### What is being asked:
After finding the line with "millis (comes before" in the data below, set down exactly each line through the one with "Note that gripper", inclusive, and stop there.
<<<<
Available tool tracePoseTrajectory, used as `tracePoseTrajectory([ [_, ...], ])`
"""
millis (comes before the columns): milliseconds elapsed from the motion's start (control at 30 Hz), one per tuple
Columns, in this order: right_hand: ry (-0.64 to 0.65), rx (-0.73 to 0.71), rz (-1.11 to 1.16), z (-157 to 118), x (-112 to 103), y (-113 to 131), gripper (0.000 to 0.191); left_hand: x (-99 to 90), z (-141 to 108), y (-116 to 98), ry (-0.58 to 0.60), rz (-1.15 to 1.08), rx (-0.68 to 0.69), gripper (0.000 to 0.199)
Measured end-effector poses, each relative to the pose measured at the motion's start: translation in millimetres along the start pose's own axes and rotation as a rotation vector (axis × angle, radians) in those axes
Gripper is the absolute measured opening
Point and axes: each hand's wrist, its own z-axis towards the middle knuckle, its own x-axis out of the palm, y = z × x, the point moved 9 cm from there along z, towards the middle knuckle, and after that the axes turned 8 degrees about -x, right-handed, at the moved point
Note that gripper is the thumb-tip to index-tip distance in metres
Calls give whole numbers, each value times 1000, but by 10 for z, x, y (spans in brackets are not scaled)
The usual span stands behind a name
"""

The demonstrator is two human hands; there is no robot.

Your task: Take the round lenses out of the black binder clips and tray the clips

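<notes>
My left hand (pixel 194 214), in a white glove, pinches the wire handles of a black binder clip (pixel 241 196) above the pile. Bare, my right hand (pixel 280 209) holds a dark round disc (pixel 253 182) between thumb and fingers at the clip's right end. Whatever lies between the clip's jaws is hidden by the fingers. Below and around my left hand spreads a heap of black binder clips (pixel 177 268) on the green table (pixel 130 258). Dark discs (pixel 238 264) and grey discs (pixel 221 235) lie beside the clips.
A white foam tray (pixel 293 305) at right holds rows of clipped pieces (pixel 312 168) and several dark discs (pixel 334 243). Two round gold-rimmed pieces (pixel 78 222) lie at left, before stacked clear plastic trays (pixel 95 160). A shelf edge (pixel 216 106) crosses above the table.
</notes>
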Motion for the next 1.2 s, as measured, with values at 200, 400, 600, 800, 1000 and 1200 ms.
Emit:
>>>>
### Final answer:
millis (comes before the columns): milliseconds elapsed from the motion's start (control at 30 Hz), one per tuple
Columns, in this order: right_hand: ry (-0.64 to 0.65), rx (-0.73 to 0.71), rz (-1.11 to 1.16), z (-157 to 118), x (-112 to 103), y (-113 to 131), gripper (0.000 to 0.191); left_hand: x (-99 to 90), z (-141 to 108), y (-116 to 98), ry (-0.58 to 0.60), rz (-1.15 to 1.08), rx (-0.68 to 0.69), gripper (0.000 to 0.199)
Measured end-effector poses, each relative to the pose measured at the motion's start: translation in millimetres along the start pose's own axes and rotation as a rotation vector (axis × angle, radians) in those axes
Gripper is the absolute measured opening
Point and axes: each hand's wrist, its own z-axis towards the middle knuckle, its own x-axis out of the palm, y = z × x, the point moved 9 cm from there along z, towards the middle knuckle, and after that the axes turned 8 degrees about -x, right-handed, at the moved point
Note that gripper is the thumb-tip to index-tip distance in metres

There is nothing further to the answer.